The US president also pressed Zionist Prime Minister Benjamin Netanyahu to drop his opposition to an independent Palestinian state to end the crisis. "I don’t agree with his (Netanyahu’s) position. There needs to be a two-state solution,” Biden told the show’s all-women panel, led by US comedian Whoopi Goldberg.
Nour Hamad, a 22-year-old student in the eastern Lebanese city of Baalbek, described living "in a state of terror” all week. "We spent four or five days without sleep, not knowing if we will wake up in the morning,” she said. In Tel Aviv, sirens sounded following Hezbollah’s unprecedented missile launch. Tel Aviv resident Hedva Fadlon, 61, told AFP: "The situation is difficult. We feel the pressure and the tension... I don’t think anyone in the world would like to live like this.”

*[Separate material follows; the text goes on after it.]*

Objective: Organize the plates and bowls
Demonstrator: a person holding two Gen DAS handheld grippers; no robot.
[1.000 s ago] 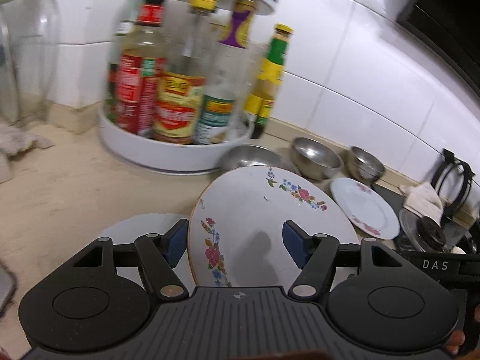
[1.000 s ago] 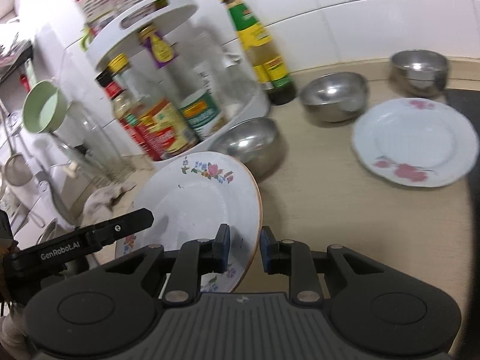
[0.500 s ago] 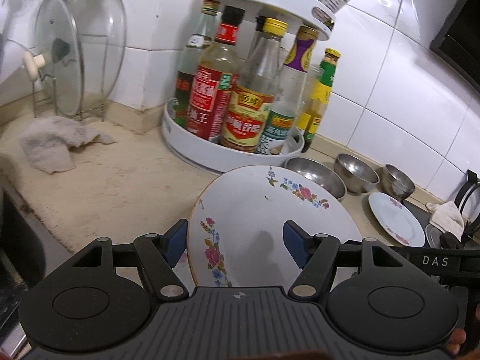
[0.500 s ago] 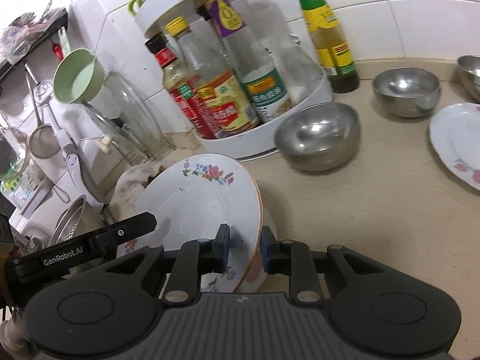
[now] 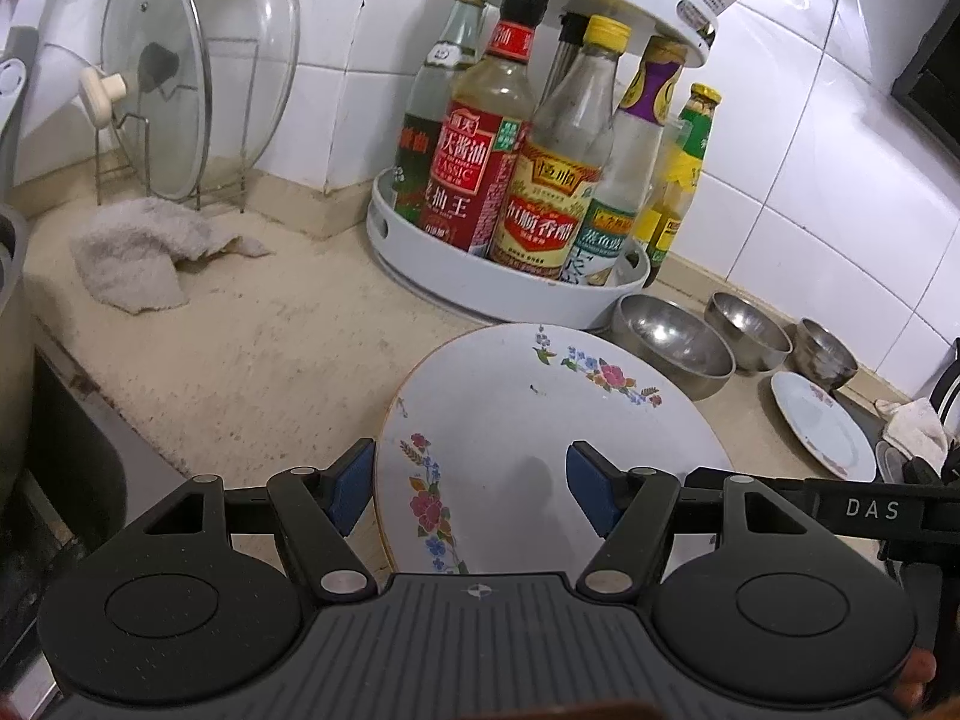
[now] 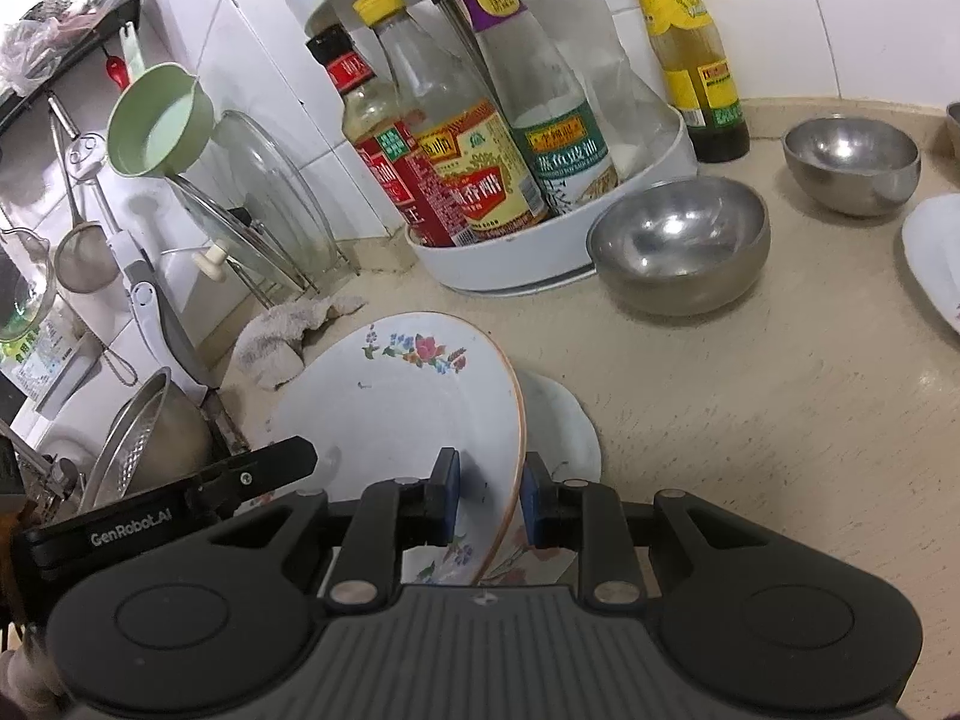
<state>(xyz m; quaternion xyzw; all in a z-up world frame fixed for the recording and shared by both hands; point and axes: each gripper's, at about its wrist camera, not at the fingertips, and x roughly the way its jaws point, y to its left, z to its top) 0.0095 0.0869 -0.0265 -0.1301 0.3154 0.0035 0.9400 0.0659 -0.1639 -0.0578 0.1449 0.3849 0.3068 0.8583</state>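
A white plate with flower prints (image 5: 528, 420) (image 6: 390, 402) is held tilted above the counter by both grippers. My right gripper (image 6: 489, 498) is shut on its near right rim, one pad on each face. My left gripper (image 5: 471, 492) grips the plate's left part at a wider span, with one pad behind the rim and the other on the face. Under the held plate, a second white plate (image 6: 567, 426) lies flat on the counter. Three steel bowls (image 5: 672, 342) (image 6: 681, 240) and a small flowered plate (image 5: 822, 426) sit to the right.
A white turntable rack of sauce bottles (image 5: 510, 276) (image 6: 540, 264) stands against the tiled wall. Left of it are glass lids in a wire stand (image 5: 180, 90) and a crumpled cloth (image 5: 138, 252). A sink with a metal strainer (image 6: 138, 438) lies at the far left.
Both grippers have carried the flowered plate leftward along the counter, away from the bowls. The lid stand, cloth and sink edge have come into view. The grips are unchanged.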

US National Security Council spokesman John Kirby said Hezbollah’s attack on Tel Aviv was "deeply concerning” but added there was "still time and space for a diplomatic solution here to de-escalate the tensions and to prevent an all-out war”. The Zionist military said "over 280 Hezbollah” targets had been struck across Lebanon on Wednesday, adding the strikes were ongoing.
The United Nations Security Council said it would hold an emergency meeting on the crisis in New York, while UN Secretary-General Antonio Guterres warned the situation was critical. The UN’s International Organization for Migration on Wednesday said 90,000 people had been displaced in Lebanon since Monday. Among them, "many of the more than 111,000 people displaced since October... are likely to have been secondarily displaced”, a statement from the UN’s Office for the Coordination of Humanitarian Affairs added.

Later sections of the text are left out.